Marvel comics, last month, finally abandoned the code which, among other things, dictated that, ``in every instance good shall triumph over evil and the criminal punished for his misdeeds'' and ``females shall be drawn realistically without exaggeration of any physical qualities.''

Nearly a half century later, we're engaged in similar debates, but not about comic books. Over the past few years, the House and Senate have conducted hundreds of hours of hearings about the dangers the Internet poses to children and has passed several bills aimed at protecting children from the very things that concerned Congress back in 1954.

In 1998, Congress passed the Children's Online Protection Act (COPA), and last year it enacted the Children's Internet Protection Act (CIPA). COPA would require commercial Web sites that contain material deemed ``harmful to minors'' to take steps to keep children away from those parts of the site. CIPA would require schools and libraries that accept federal ``e-rate'' funds to install filters to block pornography, obscenity and other material deemed offensive to children.

Both laws are being challenged in the courts, and COPA is not being enforced. It was temporarily struck down by two federal courts and will be heard by the United States Supreme Court.

Like the comic book industry in the '50s, the Internet industry is scrambling to come up with strategies to stave off government censors. Hardly any companies are talking about censorship or enforcing ``codes'' to regulate what can be posted online, but leading Internet players, for several years, have engaged in various educational campaigns to teach parents how to protect their own children.

A couple of years ago AOL, AT&T, Disney Online, MCI WorldCom, Microsoft, Yahoo and several other companies funded GetNetWise.org to provide educational resources for parents including a ``Tools for Families'' section that provides information on a variety of filters and blocking programs that parents can use to attempt to keep their kids from viewing inappropriate material or engaging in dangerous online activities.

Some industry and government leaders have advocated the use of filters, but, as opponents of CIPA like to point out, they are imperfect tools that are subject to false positives and false negatives.

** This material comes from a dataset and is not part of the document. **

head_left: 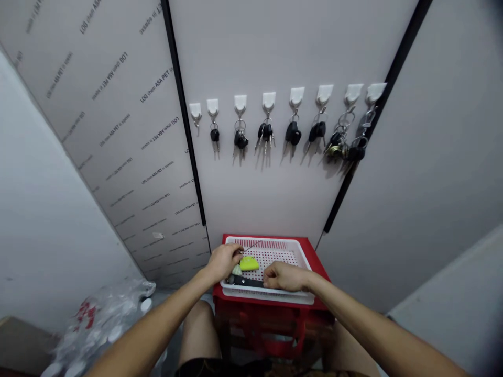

Although the major filtering programs give parents some control over the types of sites to block, the companies that develop the filters -- not the parents themselves -- compile the list of banned sites. In most cases, the list of blocked sites are hidden from the parents.

The Internet Content Rating Association (www.icra.org) has a different strategy. ICRA, whose main office is in the United Kingdom, is an international organization whose goal is to ``empower the public, especially parents, to make informed decisions about electronic media by means of the open and objective labeling of content.''

The organization, which last week received the backing of AOL, Microsoft and Yahoo, does not promote censorship or even self-regulation. It's all about disclosure. Instead of ratings like X, R and PG, ICRA has developed a labeling system based on a number of criteria pertaining to sexual material, violence, hate speech and the promotion of such things as drugs, tobacco, alcohol and weapons.

There is no official review board to brand sites as appropriate or inappropriate. In fact, it's not even a rating system. Instead, Web operators are encouraged to take about 10 minutes to fill out a simple questionnaire about their site's content. When the questionnaire is complete, the ICRA Web site generates a ``meta tag,'' a line of HTML code that can be embedded into the site's home page.

Visitors can't see the tag, but major browsers and upcoming filtering programs will be able to detect them and keep children away if the site doesn't meet the parent's criteria. Parents can also block all sites that aren't labeled.

If virtually every site on the Net participated in this program, it would be a highly effective system, but ICRA is a voluntary program that is still in its infancy. If parents were to rely on ICRA labels now, a lot of appropriate sites would be blocked because their operators haven't yet added a meta tag.